There was the widening of eyes he’d anticipated several minutes ago. She did not want to be tied up.
“Wait.” She leaned forward a bit. “I’ll tell you the truth. Just don’t put me in the basement.”
He resumed his seat on the coffee table. “Why are you watching me?”
She heaved a big breath. “I’m from the Trib. My boss wanted me to get the story on how you rescued Stuart Norcross’s wife and son. It’s a big story. Maybe you don’t realize, but Norcross is—”
“I know who he is.” Troy’s fury simmered. He should have left the woman and child before the cops arrived. But the woman had been so shaken, her injuries possibly life-threatening, he had been afraid to leave her alone with the child until help arrived.

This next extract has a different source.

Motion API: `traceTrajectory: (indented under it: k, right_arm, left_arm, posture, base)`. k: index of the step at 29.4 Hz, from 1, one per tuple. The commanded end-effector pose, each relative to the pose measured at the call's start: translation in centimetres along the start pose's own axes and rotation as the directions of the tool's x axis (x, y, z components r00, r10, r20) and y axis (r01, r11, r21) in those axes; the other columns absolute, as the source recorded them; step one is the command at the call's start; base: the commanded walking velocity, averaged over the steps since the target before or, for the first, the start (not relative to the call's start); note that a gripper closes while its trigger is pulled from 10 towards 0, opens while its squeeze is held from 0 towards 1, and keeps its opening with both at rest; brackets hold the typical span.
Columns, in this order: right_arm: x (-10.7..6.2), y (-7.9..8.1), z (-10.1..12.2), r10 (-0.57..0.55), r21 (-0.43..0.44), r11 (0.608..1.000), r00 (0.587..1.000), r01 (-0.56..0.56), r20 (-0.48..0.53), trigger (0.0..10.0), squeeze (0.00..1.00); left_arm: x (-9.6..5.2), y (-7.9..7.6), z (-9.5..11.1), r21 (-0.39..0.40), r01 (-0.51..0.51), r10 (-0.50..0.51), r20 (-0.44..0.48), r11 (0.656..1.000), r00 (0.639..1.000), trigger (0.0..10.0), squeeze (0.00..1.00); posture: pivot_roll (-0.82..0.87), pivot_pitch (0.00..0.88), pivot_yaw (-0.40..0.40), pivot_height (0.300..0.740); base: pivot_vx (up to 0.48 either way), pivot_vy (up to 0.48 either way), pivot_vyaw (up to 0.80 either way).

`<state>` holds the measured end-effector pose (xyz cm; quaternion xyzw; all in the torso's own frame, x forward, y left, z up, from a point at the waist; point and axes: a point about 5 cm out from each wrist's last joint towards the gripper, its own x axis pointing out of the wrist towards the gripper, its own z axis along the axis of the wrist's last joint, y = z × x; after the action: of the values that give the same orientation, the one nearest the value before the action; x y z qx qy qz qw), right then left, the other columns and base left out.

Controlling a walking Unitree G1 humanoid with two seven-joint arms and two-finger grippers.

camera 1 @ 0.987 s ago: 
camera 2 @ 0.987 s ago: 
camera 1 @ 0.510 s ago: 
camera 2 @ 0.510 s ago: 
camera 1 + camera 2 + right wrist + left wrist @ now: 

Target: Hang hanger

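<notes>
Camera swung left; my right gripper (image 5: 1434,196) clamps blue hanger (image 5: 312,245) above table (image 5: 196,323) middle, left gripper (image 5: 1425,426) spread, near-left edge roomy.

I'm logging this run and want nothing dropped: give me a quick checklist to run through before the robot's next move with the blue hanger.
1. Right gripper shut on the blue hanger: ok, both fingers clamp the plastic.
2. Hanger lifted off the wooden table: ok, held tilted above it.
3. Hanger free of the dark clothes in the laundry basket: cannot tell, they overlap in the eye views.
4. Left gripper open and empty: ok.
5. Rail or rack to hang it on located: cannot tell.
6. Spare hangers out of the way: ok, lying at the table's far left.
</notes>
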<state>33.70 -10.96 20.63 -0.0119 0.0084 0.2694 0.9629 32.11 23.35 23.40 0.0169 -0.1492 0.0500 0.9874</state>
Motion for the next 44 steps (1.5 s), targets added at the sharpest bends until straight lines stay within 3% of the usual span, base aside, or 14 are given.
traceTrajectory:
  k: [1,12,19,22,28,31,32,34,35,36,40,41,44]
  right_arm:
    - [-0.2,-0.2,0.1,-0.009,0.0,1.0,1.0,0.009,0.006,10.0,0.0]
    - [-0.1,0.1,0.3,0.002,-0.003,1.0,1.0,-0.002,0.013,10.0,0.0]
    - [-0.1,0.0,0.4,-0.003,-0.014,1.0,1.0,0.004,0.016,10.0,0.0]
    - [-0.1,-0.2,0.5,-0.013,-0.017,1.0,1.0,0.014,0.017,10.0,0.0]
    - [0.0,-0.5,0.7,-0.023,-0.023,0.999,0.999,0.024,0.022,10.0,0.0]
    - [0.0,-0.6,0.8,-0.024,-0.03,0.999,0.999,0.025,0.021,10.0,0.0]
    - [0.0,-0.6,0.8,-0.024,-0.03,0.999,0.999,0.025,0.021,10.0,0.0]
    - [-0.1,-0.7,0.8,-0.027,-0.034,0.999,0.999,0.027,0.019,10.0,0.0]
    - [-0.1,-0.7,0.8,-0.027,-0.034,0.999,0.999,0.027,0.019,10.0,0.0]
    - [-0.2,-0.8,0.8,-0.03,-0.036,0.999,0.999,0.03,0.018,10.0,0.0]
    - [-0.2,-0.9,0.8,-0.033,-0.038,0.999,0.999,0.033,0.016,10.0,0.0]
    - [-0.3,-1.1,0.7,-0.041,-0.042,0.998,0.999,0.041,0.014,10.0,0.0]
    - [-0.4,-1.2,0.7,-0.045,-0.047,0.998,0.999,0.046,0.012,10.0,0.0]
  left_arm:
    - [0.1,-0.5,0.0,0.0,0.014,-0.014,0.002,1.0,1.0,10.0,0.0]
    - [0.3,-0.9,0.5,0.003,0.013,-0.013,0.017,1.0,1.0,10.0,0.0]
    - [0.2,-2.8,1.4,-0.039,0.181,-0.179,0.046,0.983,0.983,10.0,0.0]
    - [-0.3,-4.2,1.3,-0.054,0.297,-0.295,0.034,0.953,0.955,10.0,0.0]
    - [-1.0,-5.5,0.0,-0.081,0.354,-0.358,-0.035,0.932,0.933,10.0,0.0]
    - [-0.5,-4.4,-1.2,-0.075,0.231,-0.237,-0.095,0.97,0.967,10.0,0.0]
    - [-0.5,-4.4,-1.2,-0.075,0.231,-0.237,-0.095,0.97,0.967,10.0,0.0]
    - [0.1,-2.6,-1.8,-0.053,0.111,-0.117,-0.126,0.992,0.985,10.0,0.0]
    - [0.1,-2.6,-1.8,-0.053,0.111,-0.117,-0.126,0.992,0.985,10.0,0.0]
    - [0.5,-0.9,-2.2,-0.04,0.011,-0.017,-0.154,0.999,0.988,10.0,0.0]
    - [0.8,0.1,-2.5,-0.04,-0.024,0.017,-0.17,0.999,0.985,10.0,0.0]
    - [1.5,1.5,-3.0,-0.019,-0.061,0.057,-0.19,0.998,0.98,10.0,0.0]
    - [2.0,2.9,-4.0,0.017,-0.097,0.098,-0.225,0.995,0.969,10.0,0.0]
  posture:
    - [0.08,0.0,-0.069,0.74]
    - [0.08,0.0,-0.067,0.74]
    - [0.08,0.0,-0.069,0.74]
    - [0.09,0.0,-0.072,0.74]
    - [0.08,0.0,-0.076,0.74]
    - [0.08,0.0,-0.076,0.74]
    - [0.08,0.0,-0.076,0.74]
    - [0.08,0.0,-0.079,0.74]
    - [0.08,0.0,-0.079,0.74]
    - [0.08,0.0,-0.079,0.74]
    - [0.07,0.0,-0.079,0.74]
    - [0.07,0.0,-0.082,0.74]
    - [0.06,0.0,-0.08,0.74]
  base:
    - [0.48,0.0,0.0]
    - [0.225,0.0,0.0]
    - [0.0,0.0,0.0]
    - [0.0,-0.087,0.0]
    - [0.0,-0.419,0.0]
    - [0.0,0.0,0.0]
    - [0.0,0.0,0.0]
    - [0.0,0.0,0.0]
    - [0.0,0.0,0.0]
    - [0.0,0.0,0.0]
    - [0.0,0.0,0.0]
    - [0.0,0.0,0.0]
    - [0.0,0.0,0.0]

So much for the good Samaritan bit.
“Then you know that any event, large or small, in his life is big news.” She chewed her bottom lip a second. “I need the story. That’s all I came for, I swear.” She glanced at the gun. “I won’t say anything about your lack of social etiquette.”
Troy searched Jane Sutton’s face, then her eyes, looking for the lie. It was entirely possible that one of the cops had leaked his description to a reporter friend, especially one as determined and persuasive as this one. She could be telling the truth. But her demeanor, her lack of fear of the weapon in his hand, indicated otherwise. If she was a reporter, she had a background in something else. Yes, Stuart Norcross was a big deal in the social and business pages, but this story wasn’t big enough to merit staring down a gun barrel to get.
“If you get your story, you’ll leave me alone?” he ventured. “That’s all you came here for?”
She nodded. “The readers love hero stories. Especially the ones about ordinary guys who come to the rescue. They’ll eat it up.”
“And show up at the hero’s door wanting autographs and photo ops,” he countered.